## What the task asks
As the lines appear below, please set them down exactly, starting at the first and finishing with the one containing "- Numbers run".

## Source material
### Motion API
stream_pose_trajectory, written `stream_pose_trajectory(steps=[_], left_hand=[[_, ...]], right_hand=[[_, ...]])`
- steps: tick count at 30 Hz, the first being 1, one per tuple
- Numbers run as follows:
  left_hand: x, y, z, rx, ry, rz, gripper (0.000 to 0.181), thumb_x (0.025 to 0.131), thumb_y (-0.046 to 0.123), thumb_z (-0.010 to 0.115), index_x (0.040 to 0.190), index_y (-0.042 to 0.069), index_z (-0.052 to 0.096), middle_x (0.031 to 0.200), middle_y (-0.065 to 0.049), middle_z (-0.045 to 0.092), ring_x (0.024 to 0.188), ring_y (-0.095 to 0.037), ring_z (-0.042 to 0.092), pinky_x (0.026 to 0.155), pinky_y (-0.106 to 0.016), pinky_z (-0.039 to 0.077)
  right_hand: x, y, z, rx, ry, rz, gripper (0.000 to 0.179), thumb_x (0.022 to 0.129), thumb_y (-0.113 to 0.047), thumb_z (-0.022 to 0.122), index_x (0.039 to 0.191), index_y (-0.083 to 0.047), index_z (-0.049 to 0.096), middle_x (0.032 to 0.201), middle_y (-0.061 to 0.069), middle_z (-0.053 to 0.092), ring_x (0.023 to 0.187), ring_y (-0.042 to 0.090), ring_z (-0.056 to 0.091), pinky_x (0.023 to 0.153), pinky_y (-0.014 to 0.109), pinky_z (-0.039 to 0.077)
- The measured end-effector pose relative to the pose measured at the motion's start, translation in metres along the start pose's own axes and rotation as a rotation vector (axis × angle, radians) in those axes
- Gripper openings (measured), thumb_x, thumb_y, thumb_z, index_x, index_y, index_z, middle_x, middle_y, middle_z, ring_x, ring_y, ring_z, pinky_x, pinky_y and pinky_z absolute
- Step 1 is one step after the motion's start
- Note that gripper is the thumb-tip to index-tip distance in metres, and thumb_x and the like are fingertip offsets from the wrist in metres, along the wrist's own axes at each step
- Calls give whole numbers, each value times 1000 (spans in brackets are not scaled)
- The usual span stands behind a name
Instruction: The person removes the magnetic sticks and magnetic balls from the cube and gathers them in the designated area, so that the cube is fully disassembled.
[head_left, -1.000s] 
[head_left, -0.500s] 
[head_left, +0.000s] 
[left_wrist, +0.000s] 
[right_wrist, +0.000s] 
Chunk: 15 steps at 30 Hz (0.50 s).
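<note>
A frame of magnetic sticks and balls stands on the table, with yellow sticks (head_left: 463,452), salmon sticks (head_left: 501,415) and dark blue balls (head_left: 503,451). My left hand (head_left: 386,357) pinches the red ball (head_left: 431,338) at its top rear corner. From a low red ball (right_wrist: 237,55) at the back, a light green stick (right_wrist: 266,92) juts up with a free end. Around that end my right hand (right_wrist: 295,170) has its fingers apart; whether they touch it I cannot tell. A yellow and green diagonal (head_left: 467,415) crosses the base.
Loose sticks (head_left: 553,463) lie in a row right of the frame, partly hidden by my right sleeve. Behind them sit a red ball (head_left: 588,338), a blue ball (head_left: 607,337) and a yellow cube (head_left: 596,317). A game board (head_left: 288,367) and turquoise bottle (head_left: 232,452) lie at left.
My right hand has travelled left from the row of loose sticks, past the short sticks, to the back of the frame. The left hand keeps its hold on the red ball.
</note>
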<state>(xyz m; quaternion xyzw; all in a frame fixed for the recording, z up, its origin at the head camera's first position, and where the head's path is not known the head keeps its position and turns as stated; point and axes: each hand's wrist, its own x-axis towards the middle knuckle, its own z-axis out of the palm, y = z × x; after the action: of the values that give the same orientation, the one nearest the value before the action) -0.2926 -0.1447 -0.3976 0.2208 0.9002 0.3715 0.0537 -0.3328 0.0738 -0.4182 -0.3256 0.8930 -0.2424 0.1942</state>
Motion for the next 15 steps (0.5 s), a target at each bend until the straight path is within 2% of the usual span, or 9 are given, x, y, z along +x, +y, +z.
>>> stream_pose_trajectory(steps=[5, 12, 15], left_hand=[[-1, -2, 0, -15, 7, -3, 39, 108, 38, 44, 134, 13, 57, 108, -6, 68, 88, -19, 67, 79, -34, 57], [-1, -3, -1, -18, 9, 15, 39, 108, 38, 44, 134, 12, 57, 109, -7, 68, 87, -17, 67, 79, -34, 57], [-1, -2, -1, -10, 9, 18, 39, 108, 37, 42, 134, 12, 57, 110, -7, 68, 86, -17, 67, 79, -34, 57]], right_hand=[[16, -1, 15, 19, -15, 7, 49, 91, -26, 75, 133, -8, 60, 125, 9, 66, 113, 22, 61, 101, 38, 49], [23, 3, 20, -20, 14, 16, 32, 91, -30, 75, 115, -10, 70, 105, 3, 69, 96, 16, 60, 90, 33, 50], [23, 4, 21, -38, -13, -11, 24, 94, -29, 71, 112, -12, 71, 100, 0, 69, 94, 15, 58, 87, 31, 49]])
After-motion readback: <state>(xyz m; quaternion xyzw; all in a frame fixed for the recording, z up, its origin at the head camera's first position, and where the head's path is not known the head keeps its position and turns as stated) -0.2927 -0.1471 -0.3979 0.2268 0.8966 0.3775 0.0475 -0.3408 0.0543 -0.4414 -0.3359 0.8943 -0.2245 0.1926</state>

## Answer box
### Motion API
stream_pose_trajectory, written `stream_pose_trajectory(steps=[_], left_hand=[[_, ...]], right_hand=[[_, ...]])`
- steps: tick count at 30 Hz, the first being 1, one per tuple
- Numbers run as follows:

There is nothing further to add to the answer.